Newly elected President Joe Biden has had a busy first day in the Oval Office, and the changing of the guard from the Trump administration has been a boost to the pound sterling. Against the dollar, the pound jumped to its highest since May 2018, reaching $1.374 at its peak before closing at $1.366.

Speaking to The Guardian newspaper, Connor Campbell (SpreadEx) attributed the positive mood to hopes for the long-delayed stimulus package. “It is exactly this purposeful and robust approach the markets were hoping for – especially if it leads to his $1.9 trillion covid-19 stimulus package escaping the Senate unscathed.”

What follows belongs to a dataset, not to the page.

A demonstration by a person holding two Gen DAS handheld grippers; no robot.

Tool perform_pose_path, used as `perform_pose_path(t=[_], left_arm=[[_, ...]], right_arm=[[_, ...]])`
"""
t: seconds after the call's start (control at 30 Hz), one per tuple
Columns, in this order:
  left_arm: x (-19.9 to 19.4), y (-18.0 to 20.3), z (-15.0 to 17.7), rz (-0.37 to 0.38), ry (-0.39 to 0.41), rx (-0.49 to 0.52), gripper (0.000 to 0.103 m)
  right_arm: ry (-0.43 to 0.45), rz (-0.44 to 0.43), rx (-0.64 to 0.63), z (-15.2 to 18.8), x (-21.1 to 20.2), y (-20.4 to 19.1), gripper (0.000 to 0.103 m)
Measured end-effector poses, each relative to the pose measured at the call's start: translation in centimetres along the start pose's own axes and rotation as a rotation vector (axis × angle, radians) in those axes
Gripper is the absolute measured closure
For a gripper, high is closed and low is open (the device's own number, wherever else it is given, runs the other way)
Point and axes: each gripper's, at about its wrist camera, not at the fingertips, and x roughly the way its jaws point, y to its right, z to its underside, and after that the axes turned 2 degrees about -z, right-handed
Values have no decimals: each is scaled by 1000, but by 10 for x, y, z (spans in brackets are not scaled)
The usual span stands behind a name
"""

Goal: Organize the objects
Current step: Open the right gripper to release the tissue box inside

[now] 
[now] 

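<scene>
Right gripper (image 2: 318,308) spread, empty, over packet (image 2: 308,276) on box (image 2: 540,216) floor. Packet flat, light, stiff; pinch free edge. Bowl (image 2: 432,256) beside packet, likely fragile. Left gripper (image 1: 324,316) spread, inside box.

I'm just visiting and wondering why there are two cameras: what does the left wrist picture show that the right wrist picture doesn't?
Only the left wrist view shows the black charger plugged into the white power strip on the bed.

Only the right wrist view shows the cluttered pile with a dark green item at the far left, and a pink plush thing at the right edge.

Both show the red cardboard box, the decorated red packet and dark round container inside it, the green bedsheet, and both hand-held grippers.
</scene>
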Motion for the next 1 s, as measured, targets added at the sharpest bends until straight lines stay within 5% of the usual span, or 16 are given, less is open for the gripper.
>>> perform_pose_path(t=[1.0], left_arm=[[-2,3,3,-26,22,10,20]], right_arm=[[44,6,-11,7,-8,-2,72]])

Yesterday's executive actions were primarily reversing actions authorised by former president Donald Trump, such as the Muslim travel ban and the border wall with Mexico, but the US also rejoined both the World Health Organisation and the Paris climate agreement.

Today the exchange rate of GBP vs USD is fractionally up on last night's close, though with talk of extending lockdowns in both the UK and Europe until the summer there may be weakness for the British economy and the pound on the horizon. Following today's suggestions of prolonged lockdowns, the FTSE 100 is down -0.67%, Germany's DAX 30 is down -0.65%, France's CAC 40 is down -1.08%, and Italy's FTSE MIB is down -1.87%.

To make matters worse for the UK, the latest PMI figures show an inevitable decline in Britain's economic performance this month due to the newest lockdowns, with business activity dropping at the fastest rate for eight months.